No more tribal knowledge. Everything was logged, visualized, and queryable.

📈 Outcomes: From Chaos to Clarity

Here’s what we achieved:

  • Secure Access: Only approved groups could see PII. Everyone else saw safe versions.
  • Auditable Governance: From classification to masking to access—all changes were tracked and approved.
  • Scalable Automation: Single masking function + dynamic role checks = infinite scalability.
  • Business Confidence: Teams trusted the data and could innovate without fear.

🎯Final Thoughts

Governing data isn’t about saying “no”—it’s about saying “yes” safely.

With this system, we turned governance from a bottleneck into a business enabler. And with Databricks, Unity Catalog, and a little creativity, we proved that security, scalability, and simplicity can coexist.

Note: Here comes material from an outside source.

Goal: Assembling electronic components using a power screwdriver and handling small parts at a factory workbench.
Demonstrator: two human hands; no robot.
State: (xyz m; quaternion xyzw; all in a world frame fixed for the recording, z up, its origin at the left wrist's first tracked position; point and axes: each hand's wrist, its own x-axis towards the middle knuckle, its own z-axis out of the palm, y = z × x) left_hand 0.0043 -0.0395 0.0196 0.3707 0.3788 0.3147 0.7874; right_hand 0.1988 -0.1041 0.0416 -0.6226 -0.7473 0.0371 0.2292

If your organization is struggling with PII, data sprawl, or compliance—start with classification and automation. Build once. Scale forever.

Note: Data Classification is currently in Beta on AWS and Azure Databricks. Make sure to consult the documentation for the latest implementation steps and Beta conditions.

#Databricks#PIIDataClassification#PIIDataMasking#UnityCatalog

sridharplv
Valued Contributor II

Great article @Nidhi_Patni 

Dr-Sylvester
Databricks Partner

Great Article  @Nidhi_Patni 

Garethcb
New Contributor II

cannot seem to find Databricks Classification API?